WHAT IS BEING ASKED:
The reply should contain all of the data below, word for word.

SOURCE MATERIAL:

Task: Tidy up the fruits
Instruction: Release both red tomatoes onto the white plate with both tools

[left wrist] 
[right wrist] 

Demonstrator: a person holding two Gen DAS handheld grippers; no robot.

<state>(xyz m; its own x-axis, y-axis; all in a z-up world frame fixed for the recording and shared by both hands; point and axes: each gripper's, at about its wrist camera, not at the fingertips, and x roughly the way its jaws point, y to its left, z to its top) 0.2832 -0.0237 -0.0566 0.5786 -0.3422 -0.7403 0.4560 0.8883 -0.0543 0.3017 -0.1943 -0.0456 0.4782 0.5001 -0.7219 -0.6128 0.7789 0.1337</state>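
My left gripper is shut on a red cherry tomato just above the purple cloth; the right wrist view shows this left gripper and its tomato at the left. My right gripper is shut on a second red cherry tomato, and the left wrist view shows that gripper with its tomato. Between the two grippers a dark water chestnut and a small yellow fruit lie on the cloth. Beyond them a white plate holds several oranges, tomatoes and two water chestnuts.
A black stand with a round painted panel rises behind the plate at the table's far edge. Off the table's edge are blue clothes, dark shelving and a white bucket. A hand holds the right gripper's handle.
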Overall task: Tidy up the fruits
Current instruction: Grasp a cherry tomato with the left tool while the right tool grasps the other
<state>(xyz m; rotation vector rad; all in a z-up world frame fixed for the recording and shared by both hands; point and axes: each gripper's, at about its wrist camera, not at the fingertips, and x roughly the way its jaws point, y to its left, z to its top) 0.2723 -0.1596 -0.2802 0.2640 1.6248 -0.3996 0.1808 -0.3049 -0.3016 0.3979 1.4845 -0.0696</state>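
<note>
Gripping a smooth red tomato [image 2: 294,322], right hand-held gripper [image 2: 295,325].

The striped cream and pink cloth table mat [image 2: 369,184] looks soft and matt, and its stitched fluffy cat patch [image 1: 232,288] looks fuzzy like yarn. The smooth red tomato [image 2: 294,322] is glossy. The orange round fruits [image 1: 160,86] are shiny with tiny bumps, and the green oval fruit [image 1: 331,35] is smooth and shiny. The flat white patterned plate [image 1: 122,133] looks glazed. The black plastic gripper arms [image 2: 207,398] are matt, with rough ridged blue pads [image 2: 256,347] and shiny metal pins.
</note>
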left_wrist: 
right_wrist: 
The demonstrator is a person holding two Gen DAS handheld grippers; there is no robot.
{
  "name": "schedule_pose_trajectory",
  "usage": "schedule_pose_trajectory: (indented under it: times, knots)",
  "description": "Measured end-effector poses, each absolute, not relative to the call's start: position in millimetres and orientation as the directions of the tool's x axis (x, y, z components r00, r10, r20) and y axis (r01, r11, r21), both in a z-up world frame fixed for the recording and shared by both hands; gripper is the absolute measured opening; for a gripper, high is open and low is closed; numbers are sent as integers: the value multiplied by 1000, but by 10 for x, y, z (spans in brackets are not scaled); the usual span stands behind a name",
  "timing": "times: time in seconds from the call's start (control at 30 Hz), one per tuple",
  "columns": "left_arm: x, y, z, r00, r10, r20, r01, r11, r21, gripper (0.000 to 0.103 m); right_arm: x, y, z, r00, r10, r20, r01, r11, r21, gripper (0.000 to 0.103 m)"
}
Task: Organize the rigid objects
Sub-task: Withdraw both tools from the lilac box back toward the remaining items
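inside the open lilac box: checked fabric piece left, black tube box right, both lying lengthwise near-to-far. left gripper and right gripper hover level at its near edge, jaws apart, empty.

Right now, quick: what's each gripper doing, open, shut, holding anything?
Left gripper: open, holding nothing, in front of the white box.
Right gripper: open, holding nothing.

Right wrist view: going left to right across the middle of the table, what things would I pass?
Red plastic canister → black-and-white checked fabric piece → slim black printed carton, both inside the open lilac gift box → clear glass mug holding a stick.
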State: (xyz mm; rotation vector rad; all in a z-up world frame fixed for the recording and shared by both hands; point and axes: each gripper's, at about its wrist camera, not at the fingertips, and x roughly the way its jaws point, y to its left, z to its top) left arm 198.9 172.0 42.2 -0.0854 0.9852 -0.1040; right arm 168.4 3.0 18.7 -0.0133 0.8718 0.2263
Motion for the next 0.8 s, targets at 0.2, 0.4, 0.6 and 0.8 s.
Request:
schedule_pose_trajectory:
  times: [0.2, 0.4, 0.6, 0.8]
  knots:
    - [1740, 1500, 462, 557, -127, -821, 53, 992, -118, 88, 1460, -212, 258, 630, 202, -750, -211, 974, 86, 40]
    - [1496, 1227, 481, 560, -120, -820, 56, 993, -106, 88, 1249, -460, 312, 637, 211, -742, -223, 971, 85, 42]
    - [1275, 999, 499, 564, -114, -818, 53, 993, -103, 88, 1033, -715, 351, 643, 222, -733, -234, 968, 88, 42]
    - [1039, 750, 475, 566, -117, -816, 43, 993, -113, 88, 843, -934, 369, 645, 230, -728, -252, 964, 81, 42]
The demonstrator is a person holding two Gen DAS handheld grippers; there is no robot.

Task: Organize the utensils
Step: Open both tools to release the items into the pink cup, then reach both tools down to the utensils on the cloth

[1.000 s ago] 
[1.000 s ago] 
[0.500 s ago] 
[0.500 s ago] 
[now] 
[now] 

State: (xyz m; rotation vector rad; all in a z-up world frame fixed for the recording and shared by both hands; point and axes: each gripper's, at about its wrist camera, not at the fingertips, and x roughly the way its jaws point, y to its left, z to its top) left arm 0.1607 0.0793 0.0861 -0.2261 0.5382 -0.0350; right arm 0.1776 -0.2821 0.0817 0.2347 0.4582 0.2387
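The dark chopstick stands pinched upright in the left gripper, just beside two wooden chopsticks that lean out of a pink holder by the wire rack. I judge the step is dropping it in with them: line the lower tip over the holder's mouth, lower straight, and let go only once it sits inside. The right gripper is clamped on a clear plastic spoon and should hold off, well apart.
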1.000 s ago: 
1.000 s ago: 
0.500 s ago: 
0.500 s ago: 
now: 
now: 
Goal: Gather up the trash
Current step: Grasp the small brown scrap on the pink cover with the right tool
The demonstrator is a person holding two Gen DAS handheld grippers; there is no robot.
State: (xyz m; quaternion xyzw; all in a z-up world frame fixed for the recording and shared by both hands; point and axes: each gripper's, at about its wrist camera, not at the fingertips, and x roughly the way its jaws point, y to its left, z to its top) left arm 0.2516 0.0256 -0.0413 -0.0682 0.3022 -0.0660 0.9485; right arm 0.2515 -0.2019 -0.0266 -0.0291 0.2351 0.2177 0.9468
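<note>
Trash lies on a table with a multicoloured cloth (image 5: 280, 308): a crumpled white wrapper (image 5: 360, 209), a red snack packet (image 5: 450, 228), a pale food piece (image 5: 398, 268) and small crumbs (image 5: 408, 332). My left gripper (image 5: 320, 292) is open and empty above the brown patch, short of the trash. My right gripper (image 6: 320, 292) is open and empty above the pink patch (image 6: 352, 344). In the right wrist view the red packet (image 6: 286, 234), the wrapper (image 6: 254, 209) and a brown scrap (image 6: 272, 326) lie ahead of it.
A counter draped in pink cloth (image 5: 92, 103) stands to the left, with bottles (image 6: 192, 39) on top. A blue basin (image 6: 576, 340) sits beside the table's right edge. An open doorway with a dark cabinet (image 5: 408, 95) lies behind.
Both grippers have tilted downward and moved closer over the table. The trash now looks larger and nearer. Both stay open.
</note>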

SOLUTION FOR THIS EXERCISE:
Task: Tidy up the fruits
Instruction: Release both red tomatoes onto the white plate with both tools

[left wrist] 
[right wrist] 

Demonstrator: a person holding two Gen DAS handheld grippers; no robot.

<state>(xyz m; its own x-axis, y-axis; all in a z-up world frame fixed for the recording and shared by both hands; point and axes: each gripper's, at about its wrist camera, not at the fingertips, and x roughly the way its jaws point, y to its left, z to its top) 0.2832 -0.0237 -0.0566 0.5786 -0.3422 -0.7403 0.4560 0.8883 -0.0543 0.3017 -0.1943 -0.0456 0.4782 0.5001 -0.7219 -0.6128 0.7789 0.1337</state>
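My left gripper is shut on a red cherry tomato just above the purple cloth; the right wrist view shows this left gripper and its tomato at the left. My right gripper is shut on a second red cherry tomato, and the left wrist view shows that gripper with its tomato. Between the two grippers a dark water chestnut and a small yellow fruit lie on the cloth. Beyond them a white plate holds several oranges, tomatoes and two water chestnuts.
A black stand with a round painted panel rises behind the plate at the table's far edge. Off the table's edge are blue clothes, dark shelving and a white bucket. A hand holds the right gripper's handle.
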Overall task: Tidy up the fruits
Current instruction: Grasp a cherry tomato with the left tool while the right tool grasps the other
<state>(xyz m; rotation vector rad; all in a z-up world frame fixed for the recording and shared by both hands; point and axes: each gripper's, at about its wrist camera, not at the fingertips, and x roughly the way its jaws point, y to its left, z to its top) 0.2723 -0.1596 -0.2802 0.2640 1.6248 -0.3996 0.1808 -0.3049 -0.3016 0.3979 1.4845 -0.0696</state>
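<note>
Gripping a smooth red tomato [image 2: 294,322], right hand-held gripper [image 2: 295,325].

The striped cream and pink cloth table mat [image 2: 369,184] looks soft and matt, and its stitched fluffy cat patch [image 1: 232,288] looks fuzzy like yarn. The smooth red tomato [image 2: 294,322] is glossy. The orange round fruits [image 1: 160,86] are shiny with tiny bumps, and the green oval fruit [image 1: 331,35] is smooth and shiny. The flat white patterned plate [image 1: 122,133] looks glazed. The black plastic gripper arms [image 2: 207,398] are matt, with rough ridged blue pads [image 2: 256,347] and shiny metal pins.
</note>
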left_wrist: 
right_wrist: 
The demonstrator is a person holding two Gen DAS handheld grippers; there is no robot.
{
  "name": "schedule_pose_trajectory",
  "usage": "schedule_pose_trajectory: (indented under it: times, knots)",
  "description": "Measured end-effector poses, each absolute, not relative to the call's start: position in millimetres and orientation as the directions of the tool's x axis (x, y, z components r00, r10, r20) and y axis (r01, r11, r21), both in a z-up world frame fixed for the recording and shared by both hands; gripper is the absolute measured opening; for a gripper, high is open and low is closed; numbers are sent as integers: the value multiplied by 1000, but by 10 for x, y, z (spans in brackets are not scaled); the usual span stands behind a name",
  "timing": "times: time in seconds from the call's start (control at 30 Hz), one per tuple",
  "columns": "left_arm: x, y, z, r00, r10, r20, r01, r11, r21, gripper (0.000 to 0.103 m); right_arm: x, y, z, r00, r10, r20, r01, r11, r21, gripper (0.000 to 0.103 m)"
}
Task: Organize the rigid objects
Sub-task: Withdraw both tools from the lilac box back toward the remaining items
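inside the open lilac box: checked fabric piece left, black tube box right, both lying lengthwise near-to-far. left gripper and right gripper hover level at its near edge, jaws apart, empty.

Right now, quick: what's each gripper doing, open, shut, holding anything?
Left gripper: open, holding nothing, in front of the white box.
Right gripper: open, holding nothing.

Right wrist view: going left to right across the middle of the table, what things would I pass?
Red plastic canister → black-and-white checked fabric piece → slim black printed carton, both inside the open lilac gift box → clear glass mug holding a stick.
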State: (xyz mm; rotation vector rad; all in a z-up world frame fixed for the recording and shared by both hands; point and axes: each gripper's, at about its wrist camera, not at the fingertips, and x roughly the way its jaws point, y to its left, z to its top) left arm 198.9 172.0 42.2 -0.0854 0.9852 -0.1040; right arm 168.4 3.0 18.7 -0.0133 0.8718 0.2263
Motion for the next 0.8 s, targets at 0.2, 0.4, 0.6 and 0.8 s.
Request:
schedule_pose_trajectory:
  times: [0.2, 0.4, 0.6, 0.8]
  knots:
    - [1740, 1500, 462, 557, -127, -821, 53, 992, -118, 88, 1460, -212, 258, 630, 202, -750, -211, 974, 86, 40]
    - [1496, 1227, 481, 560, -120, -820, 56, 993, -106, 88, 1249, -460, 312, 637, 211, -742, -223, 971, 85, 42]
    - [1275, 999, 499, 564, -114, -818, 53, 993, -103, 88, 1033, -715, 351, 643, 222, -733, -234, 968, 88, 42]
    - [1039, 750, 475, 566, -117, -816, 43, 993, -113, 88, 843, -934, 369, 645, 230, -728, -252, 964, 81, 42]
The demonstrator is a person holding two Gen DAS handheld grippers; there is no robot.

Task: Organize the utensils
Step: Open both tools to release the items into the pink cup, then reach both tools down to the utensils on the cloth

[1.000 s ago] 
[1.000 s ago] 
[0.500 s ago] 
[0.500 s ago] 
[now] 
[now] 

State: (xyz m; rotation vector rad; all in a z-up world frame fixed for the recording and shared by both hands; point and axes: each gripper's, at about its wrist camera, not at the fingertips, and x roughly the way its jaws point, y to its left, z to its top) left arm 0.1607 0.0793 0.0861 -0.2261 0.5382 -0.0350; right arm 0.1776 -0.2821 0.0817 0.2347 0.4582 0.2387
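The dark chopstick stands pinched upright in the left gripper, just beside two wooden chopsticks that lean out of a pink holder by the wire rack. I judge the step is dropping it in with them: line the lower tip over the holder's mouth, lower straight, and let go only once it sits inside. The right gripper is clamped on a clear plastic spoon and should hold off, well apart.
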1.000 s ago: 
1.000 s ago: 
0.500 s ago: 
0.500 s ago: 
now: 
now: 
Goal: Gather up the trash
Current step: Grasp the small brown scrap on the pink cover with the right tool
The demonstrator is a person holding two Gen DAS handheld grippers; there is no robot.
State: (xyz m; quaternion xyzw; all in a z-up world frame fixed for the recording and shared by both hands; point and axes: each gripper's, at about its wrist camera, not at the fingertips, and x roughly the way its jaws point, y to its left, z to its top) left arm 0.2516 0.0256 -0.0413 -0.0682 0.3022 -0.0660 0.9485; right arm 0.2515 -0.2019 -0.0266 -0.0291 0.2351 0.2177 0.9468
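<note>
Trash lies on a table with a multicoloured cloth (image 5: 280, 308): a crumpled white wrapper (image 5: 360, 209), a red snack packet (image 5: 450, 228), a pale food piece (image 5: 398, 268) and small crumbs (image 5: 408, 332). My left gripper (image 5: 320, 292) is open and empty above the brown patch, short of the trash. My right gripper (image 6: 320, 292) is open and empty above the pink patch (image 6: 352, 344). In the right wrist view the red packet (image 6: 286, 234), the wrapper (image 6: 254, 209) and a brown scrap (image 6: 272, 326) lie ahead of it.
A counter draped in pink cloth (image 5: 92, 103) stands to the left, with bottles (image 6: 192, 39) on top. A blue basin (image 6: 576, 340) sits beside the table's right edge. An open doorway with a dark cabinet (image 5: 408, 95) lies behind.
Both grippers have tilted downward and moved closer over the table. The trash now looks larger and nearer. Both stay open.
</note>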

The required output is complete.